EXERCISE BRIEF:
What is needed here is an exact repetition of the records below, beginning at the line that has "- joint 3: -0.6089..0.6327" and stopping after the line that has "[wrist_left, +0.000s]".

Collected data entries
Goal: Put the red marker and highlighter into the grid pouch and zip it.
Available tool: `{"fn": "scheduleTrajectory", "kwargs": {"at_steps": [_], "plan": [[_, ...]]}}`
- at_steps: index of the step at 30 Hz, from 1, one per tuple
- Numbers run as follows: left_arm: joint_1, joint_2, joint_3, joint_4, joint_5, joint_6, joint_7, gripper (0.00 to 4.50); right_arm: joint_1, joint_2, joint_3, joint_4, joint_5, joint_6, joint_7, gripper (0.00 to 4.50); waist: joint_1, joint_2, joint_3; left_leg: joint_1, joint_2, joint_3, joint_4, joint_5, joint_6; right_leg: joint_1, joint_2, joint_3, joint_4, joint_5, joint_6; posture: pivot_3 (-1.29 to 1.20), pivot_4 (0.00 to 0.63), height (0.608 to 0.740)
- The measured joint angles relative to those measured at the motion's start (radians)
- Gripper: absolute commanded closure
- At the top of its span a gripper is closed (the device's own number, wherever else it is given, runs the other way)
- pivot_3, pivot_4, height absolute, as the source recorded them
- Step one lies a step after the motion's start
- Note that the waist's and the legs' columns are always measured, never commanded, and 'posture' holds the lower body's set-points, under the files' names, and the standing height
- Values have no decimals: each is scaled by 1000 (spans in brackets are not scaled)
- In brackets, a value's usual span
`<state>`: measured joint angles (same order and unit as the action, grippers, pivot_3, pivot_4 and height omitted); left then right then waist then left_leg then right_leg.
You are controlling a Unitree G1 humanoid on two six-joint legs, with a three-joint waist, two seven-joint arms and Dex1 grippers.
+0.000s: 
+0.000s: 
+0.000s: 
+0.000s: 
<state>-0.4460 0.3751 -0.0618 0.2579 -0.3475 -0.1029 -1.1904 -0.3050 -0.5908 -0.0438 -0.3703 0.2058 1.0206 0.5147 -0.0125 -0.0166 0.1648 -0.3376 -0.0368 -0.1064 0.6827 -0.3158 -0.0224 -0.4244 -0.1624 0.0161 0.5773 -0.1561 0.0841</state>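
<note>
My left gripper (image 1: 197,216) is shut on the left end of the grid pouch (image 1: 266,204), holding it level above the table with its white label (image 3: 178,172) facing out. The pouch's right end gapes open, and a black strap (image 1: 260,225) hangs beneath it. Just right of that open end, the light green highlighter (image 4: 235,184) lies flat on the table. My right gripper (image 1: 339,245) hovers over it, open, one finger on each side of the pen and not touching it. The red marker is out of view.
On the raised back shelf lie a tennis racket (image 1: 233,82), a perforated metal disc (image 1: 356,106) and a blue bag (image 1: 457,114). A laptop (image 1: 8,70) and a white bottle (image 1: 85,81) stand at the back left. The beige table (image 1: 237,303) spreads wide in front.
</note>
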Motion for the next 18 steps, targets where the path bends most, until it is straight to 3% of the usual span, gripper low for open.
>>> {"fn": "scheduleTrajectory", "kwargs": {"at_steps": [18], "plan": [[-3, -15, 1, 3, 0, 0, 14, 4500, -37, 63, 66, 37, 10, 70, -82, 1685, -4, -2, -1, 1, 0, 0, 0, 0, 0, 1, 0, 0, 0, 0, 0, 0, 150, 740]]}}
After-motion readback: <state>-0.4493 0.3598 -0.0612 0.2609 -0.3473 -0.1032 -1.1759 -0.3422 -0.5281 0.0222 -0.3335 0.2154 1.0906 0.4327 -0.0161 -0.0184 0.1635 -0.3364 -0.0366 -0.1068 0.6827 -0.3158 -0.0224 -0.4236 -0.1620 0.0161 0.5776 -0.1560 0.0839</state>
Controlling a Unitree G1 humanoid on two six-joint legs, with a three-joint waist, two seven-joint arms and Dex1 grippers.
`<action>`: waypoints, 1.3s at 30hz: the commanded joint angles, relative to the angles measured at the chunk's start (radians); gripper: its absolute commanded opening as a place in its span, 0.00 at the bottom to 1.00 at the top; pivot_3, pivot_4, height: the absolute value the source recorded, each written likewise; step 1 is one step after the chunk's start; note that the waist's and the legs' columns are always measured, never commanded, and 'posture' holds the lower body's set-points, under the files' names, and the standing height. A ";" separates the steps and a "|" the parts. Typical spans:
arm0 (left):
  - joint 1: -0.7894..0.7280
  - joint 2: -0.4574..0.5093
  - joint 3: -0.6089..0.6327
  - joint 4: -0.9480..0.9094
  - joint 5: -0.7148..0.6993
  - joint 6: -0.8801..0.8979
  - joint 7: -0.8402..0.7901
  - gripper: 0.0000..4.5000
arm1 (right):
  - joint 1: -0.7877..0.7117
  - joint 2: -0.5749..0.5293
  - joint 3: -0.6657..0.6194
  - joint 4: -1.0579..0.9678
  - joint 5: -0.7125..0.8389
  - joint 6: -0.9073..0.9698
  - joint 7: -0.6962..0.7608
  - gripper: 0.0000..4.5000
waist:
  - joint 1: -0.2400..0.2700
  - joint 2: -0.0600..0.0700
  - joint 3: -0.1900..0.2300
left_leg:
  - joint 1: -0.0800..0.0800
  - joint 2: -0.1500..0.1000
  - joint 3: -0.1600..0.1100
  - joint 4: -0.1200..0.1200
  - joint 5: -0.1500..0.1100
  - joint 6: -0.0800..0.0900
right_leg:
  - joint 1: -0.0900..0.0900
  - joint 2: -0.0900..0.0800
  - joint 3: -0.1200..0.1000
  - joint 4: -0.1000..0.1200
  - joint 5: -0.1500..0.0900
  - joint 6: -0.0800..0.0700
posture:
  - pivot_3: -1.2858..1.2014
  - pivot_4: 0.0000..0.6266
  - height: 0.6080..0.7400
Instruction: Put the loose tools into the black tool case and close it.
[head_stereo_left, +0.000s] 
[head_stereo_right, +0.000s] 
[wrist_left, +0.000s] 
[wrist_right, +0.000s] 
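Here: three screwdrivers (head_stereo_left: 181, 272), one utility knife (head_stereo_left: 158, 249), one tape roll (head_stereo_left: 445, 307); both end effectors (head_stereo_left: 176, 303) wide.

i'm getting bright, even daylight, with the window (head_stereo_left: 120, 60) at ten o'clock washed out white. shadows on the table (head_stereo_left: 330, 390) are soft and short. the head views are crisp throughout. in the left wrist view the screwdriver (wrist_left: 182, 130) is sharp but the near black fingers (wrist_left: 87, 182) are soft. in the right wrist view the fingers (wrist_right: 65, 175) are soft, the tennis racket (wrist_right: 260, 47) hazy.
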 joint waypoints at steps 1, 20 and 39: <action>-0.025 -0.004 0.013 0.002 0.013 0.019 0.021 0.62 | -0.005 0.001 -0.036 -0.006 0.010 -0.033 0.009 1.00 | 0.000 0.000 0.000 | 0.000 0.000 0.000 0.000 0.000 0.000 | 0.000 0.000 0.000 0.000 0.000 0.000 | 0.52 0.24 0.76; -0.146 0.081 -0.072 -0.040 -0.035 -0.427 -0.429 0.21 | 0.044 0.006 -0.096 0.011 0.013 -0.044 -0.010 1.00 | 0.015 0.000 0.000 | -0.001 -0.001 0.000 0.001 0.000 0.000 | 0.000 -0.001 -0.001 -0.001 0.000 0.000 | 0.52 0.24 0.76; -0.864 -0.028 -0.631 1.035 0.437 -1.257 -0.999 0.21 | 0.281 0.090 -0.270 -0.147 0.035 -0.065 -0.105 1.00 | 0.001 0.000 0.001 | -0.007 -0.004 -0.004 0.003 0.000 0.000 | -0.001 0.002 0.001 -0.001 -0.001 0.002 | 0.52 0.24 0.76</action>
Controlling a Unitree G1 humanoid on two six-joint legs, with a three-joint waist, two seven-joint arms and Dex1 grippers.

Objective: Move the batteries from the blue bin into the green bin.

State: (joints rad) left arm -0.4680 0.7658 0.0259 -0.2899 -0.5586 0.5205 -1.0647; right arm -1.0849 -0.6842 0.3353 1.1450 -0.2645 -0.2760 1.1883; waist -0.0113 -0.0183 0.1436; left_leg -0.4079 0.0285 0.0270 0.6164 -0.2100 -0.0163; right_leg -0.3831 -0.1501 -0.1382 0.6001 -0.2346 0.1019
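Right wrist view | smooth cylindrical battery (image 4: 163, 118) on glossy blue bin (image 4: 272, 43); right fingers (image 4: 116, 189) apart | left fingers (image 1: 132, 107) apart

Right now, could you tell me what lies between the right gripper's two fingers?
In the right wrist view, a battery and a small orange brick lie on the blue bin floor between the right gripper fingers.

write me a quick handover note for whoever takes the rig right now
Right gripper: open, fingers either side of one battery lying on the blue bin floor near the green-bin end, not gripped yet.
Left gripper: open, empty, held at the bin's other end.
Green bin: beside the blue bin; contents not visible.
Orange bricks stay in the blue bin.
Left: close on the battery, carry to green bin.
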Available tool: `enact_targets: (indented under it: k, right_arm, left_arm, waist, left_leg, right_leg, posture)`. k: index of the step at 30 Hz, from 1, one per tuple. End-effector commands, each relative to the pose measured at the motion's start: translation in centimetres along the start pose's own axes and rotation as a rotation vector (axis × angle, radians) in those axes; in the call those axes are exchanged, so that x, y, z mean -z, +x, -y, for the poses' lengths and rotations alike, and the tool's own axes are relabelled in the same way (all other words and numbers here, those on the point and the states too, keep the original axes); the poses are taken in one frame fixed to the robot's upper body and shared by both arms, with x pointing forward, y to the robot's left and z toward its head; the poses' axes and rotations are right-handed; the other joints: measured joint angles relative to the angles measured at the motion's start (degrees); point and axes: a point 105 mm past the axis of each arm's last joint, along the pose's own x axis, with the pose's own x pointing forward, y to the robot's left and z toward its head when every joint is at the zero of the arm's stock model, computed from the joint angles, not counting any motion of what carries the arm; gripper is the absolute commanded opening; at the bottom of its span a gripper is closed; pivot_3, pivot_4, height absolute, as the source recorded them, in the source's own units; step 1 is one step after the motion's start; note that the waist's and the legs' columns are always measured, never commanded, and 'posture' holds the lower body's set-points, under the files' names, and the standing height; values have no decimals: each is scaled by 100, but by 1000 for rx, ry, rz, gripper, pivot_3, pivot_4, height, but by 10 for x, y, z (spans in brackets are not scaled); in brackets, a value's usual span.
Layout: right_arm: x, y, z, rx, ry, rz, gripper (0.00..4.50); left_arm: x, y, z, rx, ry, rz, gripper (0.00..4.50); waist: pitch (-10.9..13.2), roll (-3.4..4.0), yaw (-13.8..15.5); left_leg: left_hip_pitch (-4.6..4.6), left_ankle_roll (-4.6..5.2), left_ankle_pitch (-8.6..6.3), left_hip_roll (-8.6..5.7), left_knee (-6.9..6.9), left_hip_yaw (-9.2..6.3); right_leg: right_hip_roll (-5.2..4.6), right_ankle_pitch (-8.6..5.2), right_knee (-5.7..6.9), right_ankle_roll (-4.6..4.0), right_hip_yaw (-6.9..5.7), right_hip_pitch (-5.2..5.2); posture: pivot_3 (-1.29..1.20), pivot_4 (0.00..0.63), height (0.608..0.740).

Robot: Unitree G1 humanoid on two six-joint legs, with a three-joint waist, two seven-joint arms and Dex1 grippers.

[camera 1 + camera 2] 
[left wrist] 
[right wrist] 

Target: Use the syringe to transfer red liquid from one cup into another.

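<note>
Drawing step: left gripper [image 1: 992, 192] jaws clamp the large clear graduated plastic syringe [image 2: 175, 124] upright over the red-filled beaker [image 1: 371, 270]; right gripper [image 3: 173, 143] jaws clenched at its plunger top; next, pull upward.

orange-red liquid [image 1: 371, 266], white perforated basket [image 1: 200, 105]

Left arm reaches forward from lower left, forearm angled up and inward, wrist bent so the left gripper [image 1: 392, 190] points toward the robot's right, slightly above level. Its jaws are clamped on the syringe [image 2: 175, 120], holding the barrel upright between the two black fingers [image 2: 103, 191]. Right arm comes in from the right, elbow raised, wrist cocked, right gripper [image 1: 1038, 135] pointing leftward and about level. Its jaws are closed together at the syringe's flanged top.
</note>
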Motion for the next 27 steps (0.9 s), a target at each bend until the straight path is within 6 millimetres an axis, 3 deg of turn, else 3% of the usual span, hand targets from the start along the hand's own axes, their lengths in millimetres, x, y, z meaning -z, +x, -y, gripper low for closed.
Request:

SOLUTION TO THE EXERCISE:
  - joint 3: -0.6089..0.6327
  - joint 4: -0.9480..0.9094
  - joint 5: -0.7148..0.6993
  - joint 6: -0.8801..0.8979
  - joint 7: -0.8402..0.7901
  - gripper: 0.0000..4.5000
arm1 (right):
  - joint 1: -0.7877..0.7117
  - joint 2: -0.5749..0.5293
  - joint 3: -0.6657..0.6194
  - joint 4: -1.0579..0.9678
  - joint 5: -0.7125..0.8389
  - joint 6: -0.9073..0.9698
  - joint 7: -0.6962..0.7608
  - gripper: 0.0000..4.5000
waist:
  - joint 1: -0.2400..0.2700
  - joint 2: -0.0600..0.0700
  - joint 3: -0.1900..0.2300
left_leg:
  - joint 1: -0.0800..0.0800
  - joint 2: -0.1500..0.1000
  - joint 3: -0.1600..0.1100
  - joint 4: -0.1200..0.1200
  - joint 5: -0.1500..0.1100
  - joint 6: -0.0800..0.0900
right_leg:
  - joint 1: -0.0900..0.0900
  - joint 2: -0.0900..0.0800
  - joint 3: -0.1200..0.1000
  - joint 4: -0.1000..0.1200
  - joint 5: -0.1500..0.0900
  - joint 6: -0.0800..0.0700
posture:
  - pivot_3: -1.2858..1.2014
  - pivot_4: 0.0000..0.6266
  - height: 0.6080..0.7400
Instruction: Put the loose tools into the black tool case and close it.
[head_stereo_left, +0.000s] 
[head_stereo_right, +0.000s] 
[wrist_left, +0.000s] 

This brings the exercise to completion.